Kajian Jumat Oleh: Amri Zakar Mangkuto Malin, SH, M.Kn
السَّلاَمُ عَلَيْكُمْ وَرَحْمَةُ اللهِ وَبَرَكَاتُهُ
إِنَّ الْحَمْدَ لِلَّهِ نَحْمَدُهُ وَنَسْتَعِيْنُهُ وَنَسْتَغْفِرُهُ وَنَعُوذُ بِاللهِ مِنْ شُرُوْرِ أَنْفُسِنَا وَمِنْ سَيِّئَاتِ أَعْمَالِنَا، مَنْ يَهْدِهِ اللهُ فَلاَ مُضِلَّ لَهُ وَمَنْ يُضْلِلْه ُ فَلاَ هَادِيَ لَهُ. أَشْهَدُ أَنْ لاَ إِلَهَ إِلاَّ اللهُ وَحْدَهُ لاَ شَرِيْكَ لَهُ وَأَشْهَدُ أَنَّ مُحَمَّدًا عَبْدُهُ وَرَسُوْلُهُ.
اَللَّهُمَّ صَلِّ عَلَى سيدنا مُحَمَّدٍ وَعَلَى آلِهِ وَصَحْبِهِ وَمَنْ تَبِعَهُمْ بِإِحْسَانٍ إِلَى يَوْمِ الدِّيْنِ. اما بعـد
قال الله تعالى: اَعُوْذُ بِاللهِ مِنَ الشَّيْطَانِ الرَّجِيْمِ. يَا أَيُّهاَ الَّذِيْنَ ءَامَنُوا اتَّقُوا اللهَ حَقَّ تُقَاتِهِ وَلاَ تَمُوْتُنَّ إِلاَّ وَأَنتُمْ مُّسْلِمُوْنَ.
يَا أَيُّهَا الَّذِيْنَ ءَامَنُوا اتَّقُوا اللهَ وَقُوْلُوْا قَوْلاً سَدِيْدًا. يُصْلِحْ لَكُمْ أَعْمَالَكُمْ وَيَغْفِرْ لَكُمْ ذُنُوْبَكُمْ وَمَنْ يُطِعِ اللهَ وَرَسُوْلَهُ فَقَدْ فَازَ فَوْزًا عَظِيْمًا.
Pembaca Topsumbar yang setia dengan keimanan dan senantiasa merindukan kebenaran senantiasa tersampaikan ketika ada yang menggantinya dengan kesalahan dan menyembunyikan dibalik penampilan dan jabatan serta kepopuleran.
Pada kajian Jumat ini, pembaca Topsumbar akan diajak untuk menemukan hukum atas bagaimana hukumnya ANTARA SUAMI MEMANGGIL PAPA KE SUAMI ATAU ISTERI MEMANGGIL MAMA KE SUAMI?
Ibnu Taimiyah berkata,
وَالْأَصْلُ فِي الْعَادَاتِ لَا يُحْظَرُ مِنْهَا إلَّا مَا حَظَرَهُ اللَّهُ
“Hukum asal adat (kebiasaan masyarakat) adalah tidaklah masalah selama tidak ada yang dilarang oleh Allah di dalamnya”.
Dalam hal ini apakah ada larangan panggilan dan suruhan panggilan antara suami dengan isteri?

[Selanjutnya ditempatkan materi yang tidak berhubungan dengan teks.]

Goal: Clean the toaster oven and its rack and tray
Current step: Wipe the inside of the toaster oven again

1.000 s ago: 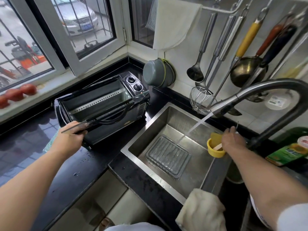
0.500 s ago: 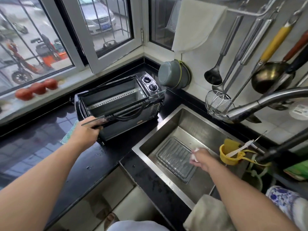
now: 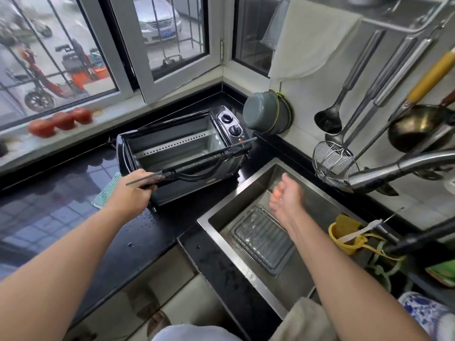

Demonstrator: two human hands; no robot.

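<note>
Left hand: the left hand curls round the near corner of the toaster oven's open door, holding it by the edge over the counter.
Right hand: the right hand hovers above the sink, palm turned up, fingers loosely spread and holding nothing.
Rack and tray: the tray lies flat on the bottom of the sink, with the wire rack lying on it, just below the right wrist.
Counter: the black counter bears water drops near the oven; a teal cloth peeks out behind the left hand.
Toaster oven: the toaster oven stands on the counter left of the sink, cavity bare, two knobs at its right end.
Faucet: the faucet spout reaches over the sink's far side.
Windowsill: three tomatoes sit in a row.
</note>
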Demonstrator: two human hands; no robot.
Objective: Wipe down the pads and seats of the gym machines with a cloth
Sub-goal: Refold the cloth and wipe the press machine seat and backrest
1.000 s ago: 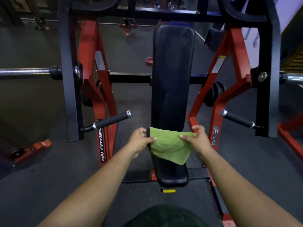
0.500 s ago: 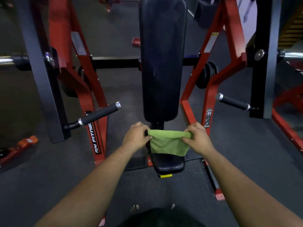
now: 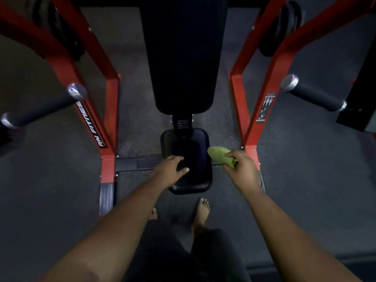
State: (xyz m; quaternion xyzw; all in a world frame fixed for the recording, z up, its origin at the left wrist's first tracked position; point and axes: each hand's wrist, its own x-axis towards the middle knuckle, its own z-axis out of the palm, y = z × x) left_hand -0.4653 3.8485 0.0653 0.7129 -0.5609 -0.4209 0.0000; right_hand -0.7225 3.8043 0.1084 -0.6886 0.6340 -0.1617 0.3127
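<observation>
While my right hand (image 3: 243, 171) curls round the green cloth (image 3: 220, 156), the bunched, soft-looking fabric pokes out of my grip as a tapered roll, its long axis pointing up and left over the right edge of the seat (image 3: 188, 143). My left hand (image 3: 171, 169) rests on that smooth, dark, rounded-rectangle seat with fingers loosely bent, holding nothing, below the long black back pad (image 3: 183, 53).
</observation>
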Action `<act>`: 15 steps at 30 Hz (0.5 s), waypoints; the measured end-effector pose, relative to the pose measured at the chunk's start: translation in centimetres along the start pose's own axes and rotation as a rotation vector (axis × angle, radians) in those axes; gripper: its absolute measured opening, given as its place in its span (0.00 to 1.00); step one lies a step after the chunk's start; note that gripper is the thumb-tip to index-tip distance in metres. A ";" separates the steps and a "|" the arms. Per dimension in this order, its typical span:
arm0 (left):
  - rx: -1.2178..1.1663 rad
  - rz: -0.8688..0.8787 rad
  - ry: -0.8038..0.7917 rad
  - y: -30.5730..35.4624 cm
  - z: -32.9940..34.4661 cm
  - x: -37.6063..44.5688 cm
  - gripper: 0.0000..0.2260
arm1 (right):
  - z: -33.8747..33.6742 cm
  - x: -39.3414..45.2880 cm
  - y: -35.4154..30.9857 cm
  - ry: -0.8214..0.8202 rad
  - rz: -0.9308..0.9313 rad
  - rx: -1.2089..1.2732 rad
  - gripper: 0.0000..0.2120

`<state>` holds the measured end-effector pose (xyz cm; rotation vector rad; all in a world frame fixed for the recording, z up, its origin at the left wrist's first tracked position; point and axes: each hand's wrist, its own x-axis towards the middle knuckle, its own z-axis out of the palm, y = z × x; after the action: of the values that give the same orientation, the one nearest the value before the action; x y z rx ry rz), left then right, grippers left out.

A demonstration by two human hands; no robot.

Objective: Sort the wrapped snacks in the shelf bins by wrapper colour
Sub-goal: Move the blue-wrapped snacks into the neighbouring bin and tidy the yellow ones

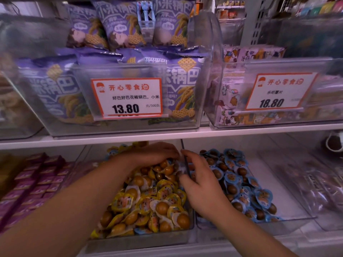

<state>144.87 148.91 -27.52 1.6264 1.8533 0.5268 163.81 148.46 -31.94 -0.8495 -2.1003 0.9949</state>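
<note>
Two clear bins sit side by side on the lower shelf. The left bin is heaped with yellow-wrapped round snacks, with a blue-wrapped one at its front. The right bin holds blue-wrapped round snacks. My left hand lies palm down deep in the back of the yellow heap, fingers curled into the snacks; whether it holds one is hidden. My right hand hovers over the divider between the bins, with its thumb and fingers pinching a pale wrapped snack.
The shelf above carries a clear bin of purple snack bags with a 13.80 price tag, and another bin with an 18.80 tag. Purple boxes fill the lower left. Clear-wrapped packs lie at lower right.
</note>
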 end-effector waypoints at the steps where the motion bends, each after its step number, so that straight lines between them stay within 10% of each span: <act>1: -0.017 0.018 -0.023 0.1 -0.1 -0.8 0.08 | 0.0 0.0 0.1 0.001 0.002 -0.008 0.25; 7: 0.214 0.118 -0.187 0.3 -0.5 -4.5 0.14 | 0.0 0.0 0.2 -0.008 0.024 -0.023 0.28; 15: 0.098 0.163 0.159 -2.4 0.2 -5.4 0.03 | 0.0 0.1 0.5 -0.009 0.032 0.046 0.23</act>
<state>143.52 143.18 -28.25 1.8601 1.8954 0.6607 163.92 148.76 -32.33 -0.8596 -2.0691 1.0609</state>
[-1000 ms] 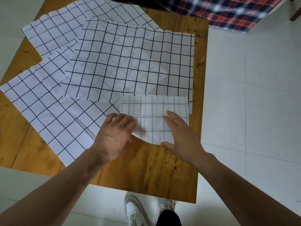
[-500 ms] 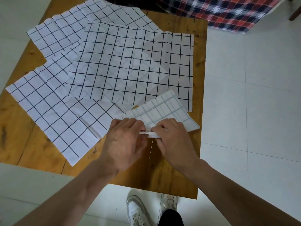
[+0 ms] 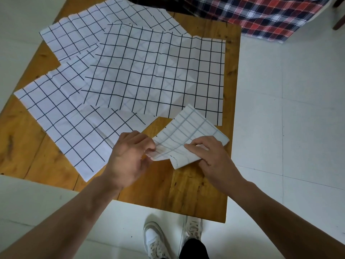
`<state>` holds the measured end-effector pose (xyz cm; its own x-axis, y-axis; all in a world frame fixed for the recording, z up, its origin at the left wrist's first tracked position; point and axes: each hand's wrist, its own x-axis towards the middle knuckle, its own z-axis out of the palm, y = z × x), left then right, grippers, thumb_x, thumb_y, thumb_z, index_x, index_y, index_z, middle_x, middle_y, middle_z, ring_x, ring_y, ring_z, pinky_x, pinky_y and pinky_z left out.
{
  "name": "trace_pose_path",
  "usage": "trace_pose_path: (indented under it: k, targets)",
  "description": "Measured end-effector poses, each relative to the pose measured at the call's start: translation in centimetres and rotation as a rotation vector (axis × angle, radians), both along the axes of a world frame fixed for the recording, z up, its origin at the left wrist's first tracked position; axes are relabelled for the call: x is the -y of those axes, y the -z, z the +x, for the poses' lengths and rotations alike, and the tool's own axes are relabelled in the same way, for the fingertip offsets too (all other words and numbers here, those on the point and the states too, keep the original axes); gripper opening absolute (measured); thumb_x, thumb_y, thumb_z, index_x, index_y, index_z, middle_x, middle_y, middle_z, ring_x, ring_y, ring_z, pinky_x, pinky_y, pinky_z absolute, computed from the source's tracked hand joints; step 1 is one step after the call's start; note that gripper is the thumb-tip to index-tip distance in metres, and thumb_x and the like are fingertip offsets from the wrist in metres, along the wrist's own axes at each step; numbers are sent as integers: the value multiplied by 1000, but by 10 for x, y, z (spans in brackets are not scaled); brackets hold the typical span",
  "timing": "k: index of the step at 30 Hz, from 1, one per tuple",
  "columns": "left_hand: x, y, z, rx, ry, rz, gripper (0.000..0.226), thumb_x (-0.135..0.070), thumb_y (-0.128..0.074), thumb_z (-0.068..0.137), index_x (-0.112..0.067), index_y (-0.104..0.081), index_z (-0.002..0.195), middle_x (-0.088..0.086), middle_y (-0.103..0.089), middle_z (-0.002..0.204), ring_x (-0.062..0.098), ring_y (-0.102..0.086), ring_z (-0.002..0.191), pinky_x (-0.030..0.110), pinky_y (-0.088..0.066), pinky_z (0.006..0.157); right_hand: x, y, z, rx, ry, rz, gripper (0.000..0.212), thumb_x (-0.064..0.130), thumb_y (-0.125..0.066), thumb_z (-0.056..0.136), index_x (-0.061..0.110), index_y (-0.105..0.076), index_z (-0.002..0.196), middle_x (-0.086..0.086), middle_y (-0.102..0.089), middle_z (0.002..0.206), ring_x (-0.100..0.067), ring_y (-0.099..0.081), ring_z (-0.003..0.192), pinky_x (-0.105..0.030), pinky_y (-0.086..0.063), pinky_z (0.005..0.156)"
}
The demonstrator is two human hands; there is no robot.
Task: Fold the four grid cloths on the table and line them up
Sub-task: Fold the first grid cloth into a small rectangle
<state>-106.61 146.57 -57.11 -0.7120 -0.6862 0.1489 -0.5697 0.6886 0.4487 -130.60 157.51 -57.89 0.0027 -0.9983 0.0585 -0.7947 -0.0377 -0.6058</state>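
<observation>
Both hands work the small folded cloth (image 3: 188, 135): left hand (image 3: 128, 157) and right hand (image 3: 211, 156) fingers pinch its near edge. Next, crease it flat; three cloths wait.

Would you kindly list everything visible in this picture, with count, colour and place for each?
folded grid cloth: one, white with pale lines, near right of the table, held by both hands.
flat grid cloths: three, white with dark lines, overlapping across the table's middle and left.
table: one, orange-brown wood, centre.
plaid fabric: one, red, navy and white, beyond the table's far right corner.
floor: pale tiles, all around.
shoes: two, white, below the table's near edge.
left hand: pinches the folded cloth's left corner.
right hand: grips its near right edge.
</observation>
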Motion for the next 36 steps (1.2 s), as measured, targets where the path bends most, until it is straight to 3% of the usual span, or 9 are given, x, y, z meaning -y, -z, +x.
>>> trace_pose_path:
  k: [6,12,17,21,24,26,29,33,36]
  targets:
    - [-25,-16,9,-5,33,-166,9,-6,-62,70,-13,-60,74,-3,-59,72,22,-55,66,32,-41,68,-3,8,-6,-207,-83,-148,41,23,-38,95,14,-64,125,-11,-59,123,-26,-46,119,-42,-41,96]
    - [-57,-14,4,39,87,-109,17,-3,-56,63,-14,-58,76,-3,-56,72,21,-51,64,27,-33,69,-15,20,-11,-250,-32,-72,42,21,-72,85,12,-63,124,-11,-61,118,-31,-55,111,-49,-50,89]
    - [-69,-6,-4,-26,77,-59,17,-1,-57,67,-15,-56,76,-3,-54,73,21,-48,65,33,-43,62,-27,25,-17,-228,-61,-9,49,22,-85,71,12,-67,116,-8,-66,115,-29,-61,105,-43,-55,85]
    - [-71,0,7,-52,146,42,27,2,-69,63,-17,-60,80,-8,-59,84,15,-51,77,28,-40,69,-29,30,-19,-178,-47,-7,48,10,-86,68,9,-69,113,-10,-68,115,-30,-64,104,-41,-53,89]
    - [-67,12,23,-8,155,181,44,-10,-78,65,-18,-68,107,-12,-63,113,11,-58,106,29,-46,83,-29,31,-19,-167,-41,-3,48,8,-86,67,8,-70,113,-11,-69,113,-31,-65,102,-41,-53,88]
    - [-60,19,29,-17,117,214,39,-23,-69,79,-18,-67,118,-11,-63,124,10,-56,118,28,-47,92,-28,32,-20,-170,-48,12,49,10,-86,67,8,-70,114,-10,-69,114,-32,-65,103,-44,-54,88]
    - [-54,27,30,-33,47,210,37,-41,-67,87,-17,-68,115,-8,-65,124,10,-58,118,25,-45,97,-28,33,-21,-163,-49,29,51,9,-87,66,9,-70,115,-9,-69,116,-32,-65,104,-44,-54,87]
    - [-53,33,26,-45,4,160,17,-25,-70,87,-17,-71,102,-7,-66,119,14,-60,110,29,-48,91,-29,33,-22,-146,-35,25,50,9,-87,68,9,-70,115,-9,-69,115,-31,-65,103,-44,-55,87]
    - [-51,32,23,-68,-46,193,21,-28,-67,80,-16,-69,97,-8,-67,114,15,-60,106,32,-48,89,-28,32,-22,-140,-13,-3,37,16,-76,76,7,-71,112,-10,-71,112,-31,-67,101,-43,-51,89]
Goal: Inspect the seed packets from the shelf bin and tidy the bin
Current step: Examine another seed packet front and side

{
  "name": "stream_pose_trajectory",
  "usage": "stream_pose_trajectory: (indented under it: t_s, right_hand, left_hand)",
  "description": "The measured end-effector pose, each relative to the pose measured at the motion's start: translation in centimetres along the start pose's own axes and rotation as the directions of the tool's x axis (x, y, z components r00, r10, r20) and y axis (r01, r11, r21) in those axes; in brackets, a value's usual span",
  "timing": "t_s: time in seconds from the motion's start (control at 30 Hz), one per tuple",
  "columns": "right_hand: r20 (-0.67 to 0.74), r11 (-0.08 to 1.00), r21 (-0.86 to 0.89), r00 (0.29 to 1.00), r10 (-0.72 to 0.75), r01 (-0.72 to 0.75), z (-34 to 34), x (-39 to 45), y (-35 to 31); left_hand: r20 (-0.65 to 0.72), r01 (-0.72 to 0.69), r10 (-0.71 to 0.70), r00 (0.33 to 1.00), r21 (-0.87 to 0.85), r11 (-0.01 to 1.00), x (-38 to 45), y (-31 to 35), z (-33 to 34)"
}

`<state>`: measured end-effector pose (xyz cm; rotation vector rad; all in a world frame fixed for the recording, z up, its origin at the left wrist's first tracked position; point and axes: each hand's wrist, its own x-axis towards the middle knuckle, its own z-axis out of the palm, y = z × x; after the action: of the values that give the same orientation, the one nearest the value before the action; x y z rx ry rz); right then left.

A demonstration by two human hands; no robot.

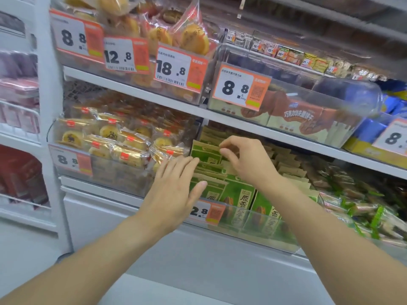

Secara umum panggilan untuk sesama manusia adalah disertai DENGAN KASIH SAYANG.
Sebagaimana dalam hadist Abdullah bin ‘Amr bin Al-‘Ash, ia berkata bahwa Rasulullah shallallahu ‘alaihi wa sallam bersabda,
لَيْسَ مِنَّا مَنْ لَمْ يَرْحَمْ صَغِيرَنَا وَيُوَقِّرْ كَبِيرَنَا
“Tidak termasuk golongan kami siapa yang tidak menyayangi yang kecil di antara kita dan tidak menghormati yang lebih tua di antara kita.” (HR. Tirmidzi).
Dengan ketentuan ini panggilan antara suami dan isteri adalah panggilan menghormati suami dan menyayangi isteri.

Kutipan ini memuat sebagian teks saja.